Wife of imprisoned ex-attorney dies of cancer
Sylvia Minor, the wife of imprisoned former attorney Paul Minor, died of brain cancer as her husband sought a temporary release to be by her side, his attorney said Tuesday. She was 62.
Paul Minor’s father and his attorney, Hiram Eastland Jr., confirmed that Sylvia Minor died Monday. Both said they were “deeply saddened” by her death in Louisiana. She had been under hospice care for terminal brain cancer.
Minor was one of Mississippi’s most successful civil lawsuit attorneys before being sent to prison in 2007 for bribery. He and Sylvia were married 41 years.
She worked early on in his law office on the Mississippi coast, which eventually earned a national reputation and made millions from lawsuits against tobacco and asbestos makers and other companies.
She had degrees in social work from Louisiana State University and Tulane University and remained loyal to her husband throughout his legal troubles, often bringing a cushion to court for long days of testimony.
Paul Minor “was just absolutely crushed” by news of the death, said his father, journalist Bill Minor.
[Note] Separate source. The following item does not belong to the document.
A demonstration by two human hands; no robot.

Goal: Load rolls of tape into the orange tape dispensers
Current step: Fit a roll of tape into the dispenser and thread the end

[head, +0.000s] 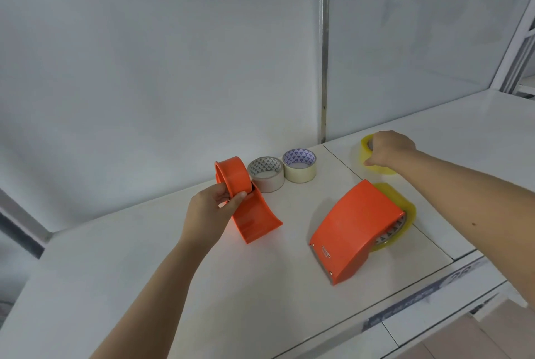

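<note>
Left hand point(212, 208) holds an orange dispenser point(244, 199) mid-frame, lifted off the white table point(144, 257). Fingers point(238, 196) wrapped around its round hub end, thumb on the near side, clamped on it. Its long axis runs from the hub at upper left down to the flared tail at lower right, tail toward the camera; the hub looks empty, no roll visible in it. Second orange dispenser point(354, 229) lies on the table right of centre, long axis diagonal: blade end with the printed label points to the lower left of the frame, rounded back to the upper right. It's loaded: a clear yellowish tape roll point(401, 214) sits inside, sticking out along the right edge, patterned core partly visible. Right hand point(388, 148) is at upper right of the table, fingers curled down over a loose yellow tape roll point(365, 147) lying flat; fingertips on its rim and top, roll mostly covered by the hand, can't tell if it's off the surface. Behind the held dispenser, near the wall, two more rolls stand flat side by side, touching or nearly so: a white roll point(267, 177) with a grey triangle-print core, just beside the dispenser hub, and a cream roll point(299, 167) with a purple triangle-print core to its right.
</note>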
Paul Minor, 63, was granted a few hours to spend with his wife in February. He later asked the New Orleans-based 5th U.S. Circuit Court of Appeals to grant him emergency bond while the judges considered a request to throw out the conviction.
The 5th Circuit denied the request for bond, but noted that he may be eligible for a temporary release through the prison system. The following day, Minor asked U.S. Attorney General Eric Holder to support his request for a 30-day temporary release. No decision had been made.
“We’re really deeply saddened by Sylvia’s passing and we’re renewing our request to the Justice Department that Paul be allowed to spend this time with his family,” Eastland said.
Minor’s attorney sent another letter to Holder on Tuesday, asking that Minor be released immediately for 30 days to attend the funeral and spend time with his family, including a grown son and daughter.
A private funeral was being planned in New Orleans.
Minor is serving an 11-year sentence in a federal prison camp in Pensacola, Fla., after being convicted in March 2007 of bribing two former judges in coastal Harrison County.
He was convicted of orchestrating a scheme in which he guaranteed loans for the judges, then used cash and third parties to conceal the fact that he paid off the loans. The judges were convicted of giving Minor’s clients favorable rulings in exchange for the money.
Minor was one of the biggest financial backers of Democrats in Mississippi and claims he was wrongfully prosecuted by Republicans in the Bush Administration’s Justice Department. Prosecutors have called the allegation “wild speculation and innuendo.”
Bill Minor said Tuesday his son was wrongly convicted because “there was no bribery” and the two Harrison County judges ruled appropriately in favor of Paul Minor because his cases were solid.
Minor’s attorneys have made similar arguments in court, saying the trial jury should have been required to find explicit proof that the loans were in exchange for specific acts, known in legal terms as a “quid pro quo.”
Minor’s first trial in 2005 — when the jury was hung on some charges and acquitted Minor on others — included the quid pro quo instruction. The jury instructions in the second trial were different, requiring only a finding of “intent to influence,” Eastland has said.